On Mon, Nov 20, 2017 at 01:56:51PM +0800, Qu Wenruo wrote:
> Function btrfs_trim_fs() doesn't handle errors in a consistent way, if
> error happens when trimming existing block groups, it will skip the
> remaining blocks and continue to trim unallocated space for each device.
>
> And the return value will only reflect the final error from device
> trimming.
>
> This patch will fix such behavior by:
>
> 1) Recording first error from block group or device trimming
> So return value will also reflect any error found when trimming.

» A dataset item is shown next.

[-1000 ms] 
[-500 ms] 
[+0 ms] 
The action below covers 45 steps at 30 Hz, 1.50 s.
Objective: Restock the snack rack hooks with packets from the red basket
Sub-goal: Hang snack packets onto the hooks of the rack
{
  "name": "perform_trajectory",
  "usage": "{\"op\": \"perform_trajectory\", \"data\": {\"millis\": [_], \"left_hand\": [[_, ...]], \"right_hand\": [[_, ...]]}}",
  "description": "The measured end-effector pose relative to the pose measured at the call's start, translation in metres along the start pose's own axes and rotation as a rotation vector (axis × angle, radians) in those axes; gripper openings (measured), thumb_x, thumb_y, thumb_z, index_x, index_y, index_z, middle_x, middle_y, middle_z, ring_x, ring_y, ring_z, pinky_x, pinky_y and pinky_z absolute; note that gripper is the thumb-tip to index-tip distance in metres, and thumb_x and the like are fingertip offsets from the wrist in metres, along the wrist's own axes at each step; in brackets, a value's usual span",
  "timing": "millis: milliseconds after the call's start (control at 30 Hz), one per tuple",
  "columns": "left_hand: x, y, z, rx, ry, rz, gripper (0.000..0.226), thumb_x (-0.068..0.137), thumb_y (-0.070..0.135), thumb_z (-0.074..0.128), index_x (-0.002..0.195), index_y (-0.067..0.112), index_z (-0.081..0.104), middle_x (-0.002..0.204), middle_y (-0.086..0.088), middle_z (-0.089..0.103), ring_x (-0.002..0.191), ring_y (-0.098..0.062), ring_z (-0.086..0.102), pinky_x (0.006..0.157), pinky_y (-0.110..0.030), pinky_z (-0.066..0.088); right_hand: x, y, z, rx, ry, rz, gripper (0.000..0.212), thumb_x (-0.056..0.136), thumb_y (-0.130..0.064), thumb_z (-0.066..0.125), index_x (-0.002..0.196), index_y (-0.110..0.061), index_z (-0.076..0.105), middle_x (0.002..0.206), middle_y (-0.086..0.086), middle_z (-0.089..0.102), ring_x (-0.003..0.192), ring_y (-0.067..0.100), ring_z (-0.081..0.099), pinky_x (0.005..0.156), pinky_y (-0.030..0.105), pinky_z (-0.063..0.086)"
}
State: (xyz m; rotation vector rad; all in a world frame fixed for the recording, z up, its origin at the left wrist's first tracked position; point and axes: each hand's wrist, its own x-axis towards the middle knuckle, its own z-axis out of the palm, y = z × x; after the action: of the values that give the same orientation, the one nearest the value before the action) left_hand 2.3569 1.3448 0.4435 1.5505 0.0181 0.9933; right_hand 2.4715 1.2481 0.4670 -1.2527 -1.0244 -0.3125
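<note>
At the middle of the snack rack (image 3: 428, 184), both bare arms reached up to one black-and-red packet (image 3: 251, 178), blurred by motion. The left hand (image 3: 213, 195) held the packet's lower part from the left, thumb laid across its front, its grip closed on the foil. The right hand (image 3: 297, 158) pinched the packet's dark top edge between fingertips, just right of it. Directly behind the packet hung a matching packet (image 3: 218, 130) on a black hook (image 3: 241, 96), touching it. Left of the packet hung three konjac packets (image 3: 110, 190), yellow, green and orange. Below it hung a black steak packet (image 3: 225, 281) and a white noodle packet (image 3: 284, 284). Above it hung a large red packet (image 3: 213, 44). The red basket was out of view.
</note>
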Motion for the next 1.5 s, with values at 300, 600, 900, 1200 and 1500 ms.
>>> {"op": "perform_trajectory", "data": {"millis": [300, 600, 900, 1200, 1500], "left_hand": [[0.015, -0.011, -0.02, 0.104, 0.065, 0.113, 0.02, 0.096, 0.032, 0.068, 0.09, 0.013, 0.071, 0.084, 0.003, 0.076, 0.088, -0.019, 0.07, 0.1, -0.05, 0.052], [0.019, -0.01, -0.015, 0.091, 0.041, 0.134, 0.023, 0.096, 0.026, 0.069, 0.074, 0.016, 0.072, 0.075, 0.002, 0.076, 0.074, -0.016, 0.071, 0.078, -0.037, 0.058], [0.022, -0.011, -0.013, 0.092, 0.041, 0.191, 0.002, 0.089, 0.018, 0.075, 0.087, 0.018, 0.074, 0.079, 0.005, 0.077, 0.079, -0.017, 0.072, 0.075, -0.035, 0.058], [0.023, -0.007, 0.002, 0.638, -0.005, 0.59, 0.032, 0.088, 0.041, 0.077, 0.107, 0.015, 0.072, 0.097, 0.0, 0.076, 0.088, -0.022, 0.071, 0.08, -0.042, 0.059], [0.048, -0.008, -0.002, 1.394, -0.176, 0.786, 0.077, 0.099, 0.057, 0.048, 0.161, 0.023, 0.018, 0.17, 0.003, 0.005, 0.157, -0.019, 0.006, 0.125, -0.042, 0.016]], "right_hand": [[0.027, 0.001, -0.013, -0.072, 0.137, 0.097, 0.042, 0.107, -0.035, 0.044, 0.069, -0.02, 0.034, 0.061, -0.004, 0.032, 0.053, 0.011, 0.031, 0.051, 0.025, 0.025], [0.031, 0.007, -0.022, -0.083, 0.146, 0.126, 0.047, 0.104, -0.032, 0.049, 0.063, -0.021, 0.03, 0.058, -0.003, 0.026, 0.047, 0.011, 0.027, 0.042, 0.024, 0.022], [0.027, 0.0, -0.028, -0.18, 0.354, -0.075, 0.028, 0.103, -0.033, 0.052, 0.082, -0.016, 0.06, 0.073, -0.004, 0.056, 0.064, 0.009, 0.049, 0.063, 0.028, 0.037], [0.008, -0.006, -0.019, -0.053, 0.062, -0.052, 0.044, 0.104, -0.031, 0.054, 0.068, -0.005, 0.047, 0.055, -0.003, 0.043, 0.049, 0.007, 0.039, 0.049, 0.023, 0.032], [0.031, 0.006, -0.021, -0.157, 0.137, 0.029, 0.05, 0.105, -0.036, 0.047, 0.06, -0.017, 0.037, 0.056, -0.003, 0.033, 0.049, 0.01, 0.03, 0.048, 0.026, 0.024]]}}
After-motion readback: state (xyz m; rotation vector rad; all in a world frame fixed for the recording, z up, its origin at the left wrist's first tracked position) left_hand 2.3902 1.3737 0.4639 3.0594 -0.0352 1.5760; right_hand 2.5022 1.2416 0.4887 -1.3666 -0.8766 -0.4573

> Make developer more aware of the problem.
>
> 2) Outputting btrfs warning message for each trimming failure
> Any error for block group or device trimming will cause btrfs warning
> kernel message.
I think this could become too noisy, trimming failures are soft errors
IMO, so it should be enough to report all errors cumulatively
per-device.
> 3) Continuing trimming if we can
> If we failed to trim one block group or device, we could still try
> next block group or device.
Right, best-effort.
> Such behavior can avoid confusion for case like failure to trim the
> first block group and then only unallocated space is trimmed.
>
> Reported-by: Chris Murphy <lists@xxxxxxxxxxxxxxxxx>
> Signed-off-by: Qu Wenruo <wqu@xxxxxxxx>
> ---
> fs/btrfs/extent-tree.c | 59 ++++++++++++++++++++++++++++++++++++--------------
> 1 file changed, 43 insertions(+), 16 deletions(-)
>
> diff --git a/fs/btrfs/extent-tree.c b/fs/btrfs/extent-tree.c
> index 309a109069f1..46d65ffb3bd1 100644
> --- a/fs/btrfs/extent-tree.c
> +++ b/fs/btrfs/extent-tree.c
> @@ -10948,6 +10948,16 @@ static int btrfs_trim_free_extents(struct btrfs_device *device,
> return ret;
> }
>
> +/*
> + * Trim the whole fs, by:
> + * 1) Trimming free space in each block group
> + * 2) Trimming unallocated space in each device
> + *
> + * Will try to continue trimming even if we failed to trim one block group or
> + * device.
> + * The return value will be the error return value of the first error.
> + * Or 0 if nothing wrong happened.
> + */
> int btrfs_trim_fs(struct btrfs_fs_info *fs_info, struct fstrim_range *range)
> {
> struct btrfs_block_group_cache *cache = NULL;
> @@ -10958,6 +10968,8 @@ int btrfs_trim_fs(struct btrfs_fs_info *fs_info, struct fstrim_range *range)
> u64 end;
> u64 trimmed = 0;
> u64 total_bytes = btrfs_super_total_bytes(fs_info->super_copy);
> + int bg_ret = 0;
> + int dev_ret = 0;
> int ret = 0;
>
> /*
> @@ -10968,7 +10980,7 @@ int btrfs_trim_fs(struct btrfs_fs_info *fs_info, struct fstrim_range *range)
> else
> cache = btrfs_lookup_block_group(fs_info, range->start);
>
> - while (cache) {
> + for (; cache; cache = next_block_group(fs_info, cache)) {
> if (cache->key.objectid >= (range->start + range->len)) {
> btrfs_put_block_group(cache);
> break;
> @@ -10982,29 +10994,36 @@ int btrfs_trim_fs(struct btrfs_fs_info *fs_info, struct fstrim_range *range)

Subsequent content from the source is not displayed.